After I finished reading the book, I prayed, and asked God what I could do to listen to Him more. One of the things He told me was to pray His Word again. Those other prayers, beautiful, eloquent, and perfect as they are that I've been relying on are wonderful. He hears them and He is pleased to answer them. But if I wanted to know His heart I needed to know His Word, and if I wanted to pray His will for people I needed to pray His Word, and since I am a person who has, like, five free minutes in a day... I needed to turn to His WORD and not just rely on other people's experiences of His Word. These are all things I knew, of course, but I guess I'm just as dumb as a box of rocks because I had completely forgotten that His Word is ALIVE. For all my Bible reading and Psalm praying, I hadn't submitted to praying IN the Holy Spirit, who tells us how to pray as we ought, in a very, very long while. I knew why. Because I hadn't recognized a battle I've been fighting since moving in here and had let Satan win for a time. I had been prideful and not prayed for myself....
But after that moment, I discerned that despair had crept into my spirit and it had to GO.

All of a sudden His Word came alive to me again. It spoke to me at every turn. And in it I not only found comfort and guidance but I began to find His presence again, because I KNEW He was good. The binding up of my evil tongue, which speaks from an evil, sinful heart, resulted in a release of power so great that I felt flooded by the Holy Spirit. And my spiritual eyes were opened and I recognized that there was a war over my family that I'd been letting Satan win.

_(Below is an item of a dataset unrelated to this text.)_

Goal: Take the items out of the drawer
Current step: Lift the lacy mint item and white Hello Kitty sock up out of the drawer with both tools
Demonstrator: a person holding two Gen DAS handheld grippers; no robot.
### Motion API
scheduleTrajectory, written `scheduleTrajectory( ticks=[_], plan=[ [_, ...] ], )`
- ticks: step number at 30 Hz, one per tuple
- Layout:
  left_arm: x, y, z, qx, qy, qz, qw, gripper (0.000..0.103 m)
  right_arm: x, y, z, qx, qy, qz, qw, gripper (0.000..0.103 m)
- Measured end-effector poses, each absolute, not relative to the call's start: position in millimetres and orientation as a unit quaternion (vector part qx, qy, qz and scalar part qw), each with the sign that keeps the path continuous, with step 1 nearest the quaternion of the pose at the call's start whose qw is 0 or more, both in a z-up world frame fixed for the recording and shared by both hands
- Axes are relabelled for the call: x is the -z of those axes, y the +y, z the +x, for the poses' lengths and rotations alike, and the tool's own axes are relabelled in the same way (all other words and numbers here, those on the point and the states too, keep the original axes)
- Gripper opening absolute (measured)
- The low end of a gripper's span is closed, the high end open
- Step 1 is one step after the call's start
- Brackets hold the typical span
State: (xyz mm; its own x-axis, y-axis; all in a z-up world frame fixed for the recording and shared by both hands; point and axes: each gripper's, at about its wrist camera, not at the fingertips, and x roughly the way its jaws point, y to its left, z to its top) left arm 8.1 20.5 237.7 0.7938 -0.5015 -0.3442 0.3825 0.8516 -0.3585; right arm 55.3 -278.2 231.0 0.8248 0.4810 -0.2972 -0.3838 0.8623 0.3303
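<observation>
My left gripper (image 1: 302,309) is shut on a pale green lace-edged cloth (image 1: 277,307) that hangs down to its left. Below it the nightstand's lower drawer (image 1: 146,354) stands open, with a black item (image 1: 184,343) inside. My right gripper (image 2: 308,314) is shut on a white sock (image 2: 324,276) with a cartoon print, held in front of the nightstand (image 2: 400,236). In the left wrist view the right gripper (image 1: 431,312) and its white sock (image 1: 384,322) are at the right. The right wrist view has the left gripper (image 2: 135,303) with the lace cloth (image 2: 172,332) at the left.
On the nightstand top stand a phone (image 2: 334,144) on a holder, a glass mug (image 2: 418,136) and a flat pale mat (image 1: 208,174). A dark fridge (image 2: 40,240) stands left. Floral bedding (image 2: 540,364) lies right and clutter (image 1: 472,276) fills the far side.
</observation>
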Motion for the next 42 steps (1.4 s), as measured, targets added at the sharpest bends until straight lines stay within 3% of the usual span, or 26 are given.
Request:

Because you see, we live in a house were negative words, words of death, fear, anxiety, destruction, and despair are common. We live in a house with a big sign over my dining room table that says we serve the Lord, but our tongues (and I'm guilty of this as much as anyone, although this is something I've realized that, in our little family, at least, originated elsewhere in our heritage) our tongues were speaking from the overflow of our hearts. And our hearts were not sanctified by the Word. There was no LIFE in our tongues, which meant that there was very little LIFE in our lives.

It is possible, though you read your Bible every day, to remain unchanged. Not to progress spiritually. That's the beauty of the Sacraments-- they are sources of profound grace which come entirely from outside ourselves. When I received the eucharist today, I received into my person the entirety of God- His body, blood, soul and divinity. It ensured me that I was One with His Body. It covered me and filled me with His blood. It gave me a perfect love for Him and a union with Him. It helped me to become more like Him. All with just one action on my part: a willingness to receive.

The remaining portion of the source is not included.